Beyond lithium ion batteries the metal air technology is considered to be very promising for various energy storage applications in a long-term view. Due to its very high theoretical energy density the aprotic Li/O₂ system in particular has attracted broad attention during the recent years. Here molecular oxygen O₂ is reduced at a gas diffusion electrode (GDE) upon discharge forming Li₂O₂ as a solid discharge product which precipitates within the electrode to be reoxidized under the release of oxygen upon recharge. The performance of a Li/O₂cell is therefore critically influenced by the structural properties of the used GDE. Based on carbon, especially the porosity, the wetting behavior and the general design of the GDE has a huge impact on the capacity and efficiency of the cell.

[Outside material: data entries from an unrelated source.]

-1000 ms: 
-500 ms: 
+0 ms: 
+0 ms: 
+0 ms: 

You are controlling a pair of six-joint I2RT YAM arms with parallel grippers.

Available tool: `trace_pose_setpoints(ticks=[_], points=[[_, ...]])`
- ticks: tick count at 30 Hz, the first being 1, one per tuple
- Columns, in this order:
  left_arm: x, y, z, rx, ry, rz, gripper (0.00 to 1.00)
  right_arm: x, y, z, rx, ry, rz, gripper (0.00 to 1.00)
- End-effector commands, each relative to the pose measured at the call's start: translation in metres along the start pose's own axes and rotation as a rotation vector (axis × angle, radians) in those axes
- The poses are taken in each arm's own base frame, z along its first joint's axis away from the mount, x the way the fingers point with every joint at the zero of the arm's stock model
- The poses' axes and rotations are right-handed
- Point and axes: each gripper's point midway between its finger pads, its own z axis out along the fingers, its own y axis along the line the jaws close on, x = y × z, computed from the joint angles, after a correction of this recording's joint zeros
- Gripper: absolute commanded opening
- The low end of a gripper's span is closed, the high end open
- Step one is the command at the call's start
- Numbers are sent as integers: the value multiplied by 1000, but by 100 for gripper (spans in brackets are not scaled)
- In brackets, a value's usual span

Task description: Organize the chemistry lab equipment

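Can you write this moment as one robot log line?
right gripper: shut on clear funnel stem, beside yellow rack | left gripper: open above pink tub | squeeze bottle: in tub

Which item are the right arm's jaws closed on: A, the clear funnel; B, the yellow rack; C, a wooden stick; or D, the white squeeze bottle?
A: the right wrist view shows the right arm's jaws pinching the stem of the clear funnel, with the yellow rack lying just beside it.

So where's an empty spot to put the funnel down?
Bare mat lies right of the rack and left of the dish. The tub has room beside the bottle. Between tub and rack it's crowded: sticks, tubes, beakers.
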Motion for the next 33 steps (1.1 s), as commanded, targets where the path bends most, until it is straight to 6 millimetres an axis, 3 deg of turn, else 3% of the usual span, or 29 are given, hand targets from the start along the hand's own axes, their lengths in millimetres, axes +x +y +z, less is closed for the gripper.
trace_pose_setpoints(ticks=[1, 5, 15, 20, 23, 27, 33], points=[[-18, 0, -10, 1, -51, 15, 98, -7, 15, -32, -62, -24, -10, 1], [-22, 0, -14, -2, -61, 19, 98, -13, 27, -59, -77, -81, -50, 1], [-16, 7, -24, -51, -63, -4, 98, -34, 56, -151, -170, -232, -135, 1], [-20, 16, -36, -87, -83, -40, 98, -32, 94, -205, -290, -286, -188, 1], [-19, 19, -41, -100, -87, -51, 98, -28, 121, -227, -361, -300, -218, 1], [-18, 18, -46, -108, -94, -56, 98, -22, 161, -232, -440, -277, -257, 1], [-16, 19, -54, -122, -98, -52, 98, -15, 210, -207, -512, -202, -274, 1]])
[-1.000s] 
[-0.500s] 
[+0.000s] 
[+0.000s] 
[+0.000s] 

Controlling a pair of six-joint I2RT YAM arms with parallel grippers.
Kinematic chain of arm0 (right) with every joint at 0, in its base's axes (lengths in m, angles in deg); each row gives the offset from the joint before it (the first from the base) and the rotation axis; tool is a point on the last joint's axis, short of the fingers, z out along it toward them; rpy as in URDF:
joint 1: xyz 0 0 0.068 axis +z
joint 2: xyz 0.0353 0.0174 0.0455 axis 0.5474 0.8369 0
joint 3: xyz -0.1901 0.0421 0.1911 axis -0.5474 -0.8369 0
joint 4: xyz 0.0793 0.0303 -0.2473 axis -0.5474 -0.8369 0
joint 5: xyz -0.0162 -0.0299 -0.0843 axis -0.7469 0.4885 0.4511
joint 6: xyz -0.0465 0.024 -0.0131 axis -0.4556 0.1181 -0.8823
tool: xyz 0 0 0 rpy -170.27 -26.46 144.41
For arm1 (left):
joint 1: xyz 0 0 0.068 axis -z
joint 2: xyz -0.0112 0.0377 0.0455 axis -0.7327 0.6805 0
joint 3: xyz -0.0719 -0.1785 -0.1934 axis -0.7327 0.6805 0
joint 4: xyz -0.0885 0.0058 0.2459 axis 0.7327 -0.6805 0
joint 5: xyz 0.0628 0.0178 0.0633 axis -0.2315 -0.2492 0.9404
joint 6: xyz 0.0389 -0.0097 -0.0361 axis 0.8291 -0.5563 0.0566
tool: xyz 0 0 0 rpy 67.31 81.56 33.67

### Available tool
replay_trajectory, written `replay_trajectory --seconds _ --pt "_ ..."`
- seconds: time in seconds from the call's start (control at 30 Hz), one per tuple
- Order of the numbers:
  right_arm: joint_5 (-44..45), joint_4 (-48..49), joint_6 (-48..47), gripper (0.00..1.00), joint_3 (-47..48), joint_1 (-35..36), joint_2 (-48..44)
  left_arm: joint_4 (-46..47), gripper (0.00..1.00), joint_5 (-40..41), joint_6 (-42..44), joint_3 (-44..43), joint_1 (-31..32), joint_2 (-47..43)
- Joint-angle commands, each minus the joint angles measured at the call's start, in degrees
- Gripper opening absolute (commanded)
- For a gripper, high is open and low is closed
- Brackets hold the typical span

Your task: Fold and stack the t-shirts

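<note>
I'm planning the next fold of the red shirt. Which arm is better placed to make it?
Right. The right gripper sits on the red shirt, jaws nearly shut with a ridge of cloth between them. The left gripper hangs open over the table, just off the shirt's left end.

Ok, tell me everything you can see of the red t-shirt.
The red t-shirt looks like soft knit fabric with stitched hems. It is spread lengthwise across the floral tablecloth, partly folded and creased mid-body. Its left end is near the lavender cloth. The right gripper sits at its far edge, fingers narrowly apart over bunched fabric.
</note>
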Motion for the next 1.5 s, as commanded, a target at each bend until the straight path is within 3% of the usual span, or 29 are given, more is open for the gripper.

Regarding the wettability of a GDE, a thin electrolyte film within the inner pore structure is considered to be ideal to provide efficient oxygen transport through open gas channels as well as improved diffusion properties towards the active surface. Using mesoporous carbon xerogels which exhibit defined open pore structures, large inner surfaces and pore volumes we were able to investigate the pore wettability with different solvents by using ¹H relaxation MRT techniques. To investigate them as active material in the Li/O₂ system they were synthesized directly into a woven carbon paper to create ready-to-use electrodes without any binder. Here, the discharge reaction was studied by electrical impedance spectroscopy (EIS) using 1M LiTFSI/DMSO as electrolyte and Li metal as reference electrode in a three electrode setup. A model for the interpretation of the limiting factors regarding the GDE performance due to the formation and deposition of the discharge product could be developed. For further investigation of these factors the chemical and morphological characterization of the discharge products in dependence on the GDE design was addressed by XPS analyses. Besides looking at the electrolyte facing side the deposition of discharge product in the bulk of the active layer in the GDE and at the oxygen facing side were investigated. For information about the bulk of the GDE cross-section measurements as well as depth profiling by argon ion sputtering were conducted.